DIY Homemade Valerian Tea

For an herb whose medicinal properties scientists still fiercely debate over, valerian has seen a mind-blowing number of applications. Galen, the ancient Roman pharmacist, surgeon and philosopher, named it “phu” after its pungent smell, prescribing it as a cure for insomnia.

This perennial herb protected bridegrooms from the evil eye of elves during the Middle Ages and came to be used as popular European perfume extract in the 17th century.

Native Americans turned to valerian as a substitute for flour; Germans used it as a coffee substitute; and the British used it as base for soup.

During World War I, soldiers and civilians used it to relieve stress and anxiety.

Valerian Tea

Having trouble with insomnia, anxiety or migraines?

Taking some valerian tea every other day can help to get you back in top form.

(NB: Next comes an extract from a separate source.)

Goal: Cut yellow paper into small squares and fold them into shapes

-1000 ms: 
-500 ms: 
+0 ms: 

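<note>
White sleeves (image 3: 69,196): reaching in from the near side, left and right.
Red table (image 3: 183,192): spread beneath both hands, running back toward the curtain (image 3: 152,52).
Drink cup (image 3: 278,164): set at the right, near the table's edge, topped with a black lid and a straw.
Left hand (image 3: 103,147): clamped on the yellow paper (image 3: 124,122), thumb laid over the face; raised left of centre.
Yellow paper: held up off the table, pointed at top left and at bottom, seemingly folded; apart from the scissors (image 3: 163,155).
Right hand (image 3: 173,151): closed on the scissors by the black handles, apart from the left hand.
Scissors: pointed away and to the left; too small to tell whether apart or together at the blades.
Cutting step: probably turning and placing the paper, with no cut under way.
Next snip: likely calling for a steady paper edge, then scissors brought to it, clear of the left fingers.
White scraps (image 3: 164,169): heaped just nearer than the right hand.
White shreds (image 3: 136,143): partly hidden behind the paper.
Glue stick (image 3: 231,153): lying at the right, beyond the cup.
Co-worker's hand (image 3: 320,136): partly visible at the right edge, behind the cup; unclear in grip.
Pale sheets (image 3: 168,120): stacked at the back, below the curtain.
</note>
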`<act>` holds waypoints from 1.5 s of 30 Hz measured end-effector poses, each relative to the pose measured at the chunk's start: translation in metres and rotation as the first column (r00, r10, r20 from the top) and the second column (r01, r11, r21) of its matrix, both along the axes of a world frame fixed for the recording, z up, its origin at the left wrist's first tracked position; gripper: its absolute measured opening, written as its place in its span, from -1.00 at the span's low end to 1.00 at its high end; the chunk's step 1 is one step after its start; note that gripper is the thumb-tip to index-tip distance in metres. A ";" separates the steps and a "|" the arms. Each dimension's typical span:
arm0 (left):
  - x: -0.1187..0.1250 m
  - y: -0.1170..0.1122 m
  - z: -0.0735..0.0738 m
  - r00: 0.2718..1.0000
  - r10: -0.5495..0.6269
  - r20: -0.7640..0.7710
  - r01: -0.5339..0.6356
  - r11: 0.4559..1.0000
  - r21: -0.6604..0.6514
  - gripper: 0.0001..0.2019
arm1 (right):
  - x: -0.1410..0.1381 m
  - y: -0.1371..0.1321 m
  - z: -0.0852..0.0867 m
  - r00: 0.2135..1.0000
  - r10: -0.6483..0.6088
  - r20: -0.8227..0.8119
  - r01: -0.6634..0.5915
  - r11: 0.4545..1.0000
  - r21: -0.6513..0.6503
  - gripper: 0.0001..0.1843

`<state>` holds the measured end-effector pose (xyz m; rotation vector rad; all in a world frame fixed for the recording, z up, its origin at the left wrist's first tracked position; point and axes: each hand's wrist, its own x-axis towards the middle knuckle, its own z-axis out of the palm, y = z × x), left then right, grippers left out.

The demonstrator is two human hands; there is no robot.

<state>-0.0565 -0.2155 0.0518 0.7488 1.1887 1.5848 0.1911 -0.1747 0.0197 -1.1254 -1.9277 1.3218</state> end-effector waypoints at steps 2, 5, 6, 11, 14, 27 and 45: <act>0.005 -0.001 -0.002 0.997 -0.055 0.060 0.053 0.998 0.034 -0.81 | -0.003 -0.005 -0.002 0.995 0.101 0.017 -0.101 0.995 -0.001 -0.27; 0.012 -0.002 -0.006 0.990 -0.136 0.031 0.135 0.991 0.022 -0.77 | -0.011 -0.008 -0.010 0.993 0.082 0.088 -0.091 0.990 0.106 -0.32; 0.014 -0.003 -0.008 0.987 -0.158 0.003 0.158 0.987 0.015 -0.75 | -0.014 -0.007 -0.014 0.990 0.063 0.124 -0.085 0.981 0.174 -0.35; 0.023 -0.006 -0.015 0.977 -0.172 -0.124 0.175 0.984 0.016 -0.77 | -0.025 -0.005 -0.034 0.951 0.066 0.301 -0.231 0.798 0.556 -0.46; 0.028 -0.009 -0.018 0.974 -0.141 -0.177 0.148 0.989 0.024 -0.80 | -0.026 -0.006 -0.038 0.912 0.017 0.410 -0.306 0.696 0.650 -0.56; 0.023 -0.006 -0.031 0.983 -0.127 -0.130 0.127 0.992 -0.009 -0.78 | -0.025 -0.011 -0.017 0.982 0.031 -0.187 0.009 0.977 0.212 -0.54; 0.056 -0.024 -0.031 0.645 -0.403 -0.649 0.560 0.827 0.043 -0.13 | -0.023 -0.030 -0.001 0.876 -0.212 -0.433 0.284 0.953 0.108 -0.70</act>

The tea’s pungent smell might not be for everyone, but its curative effects are more than enough reason to take the time and effort to brew it. Here’s one way to brew valerian tea:

What you will need:

  • 1 teaspoon of dried valerian root
  • Stainless steel or ceramic kettle
  • 8oz of hot water and tap water
  • A tea pot
  • A strainer
  • Milk (optional)
  • Raw honey (optional)
  • Sweetener (optional)


  • Fill the tea pot with hot tap water in order to prepare the container.
  • Pour about 6-8oz of filtered water into the kettle and boil until bubbles form and burst rapidly.
  • Drain the tea pot of tap water, add valerian root then pour in the boiled kettle water. Cover the tea pot with a lid.
  • Let it steep for around 10-15 minutes. The steep time is so long because valerian roots are hardy, unlike more delicate flowers and shrubs, and it takes time for its medicinal properties to infuse with the water.
  • Uncover and place a strainer over a cup. Pour the tea down in order to separate the leaves from the liquid.
  • Let it cool for a while before serving.
  • Add milk, honey or sweetener to your heart’s content.


One way to facilitate the release of medicinal components into your tea is to use an infusion device such as a heat seal tea bag or a tea ball.

Fill your infusion device with valerian root then steep in boiled water. This arguably produces better results than loose leaf steeping. While handling the roots, beware that they can give off an unpleasant smell when dry.

As ornamentation for the garden of your new cottage home, valerian with its bright cherry-vanilla flowers attracts equally colorful butterflies.

As a protector of medieval Swedish bridegrooms against the evil eye of elves, it has no equal. If you find yourself suddenly impecunious and can no longer afford coffee or flour, then valerian is an ideal substitute.

And as a medicinal herb that makes your nights easier, valerian is a true friend. Grow valerian in your herb garden.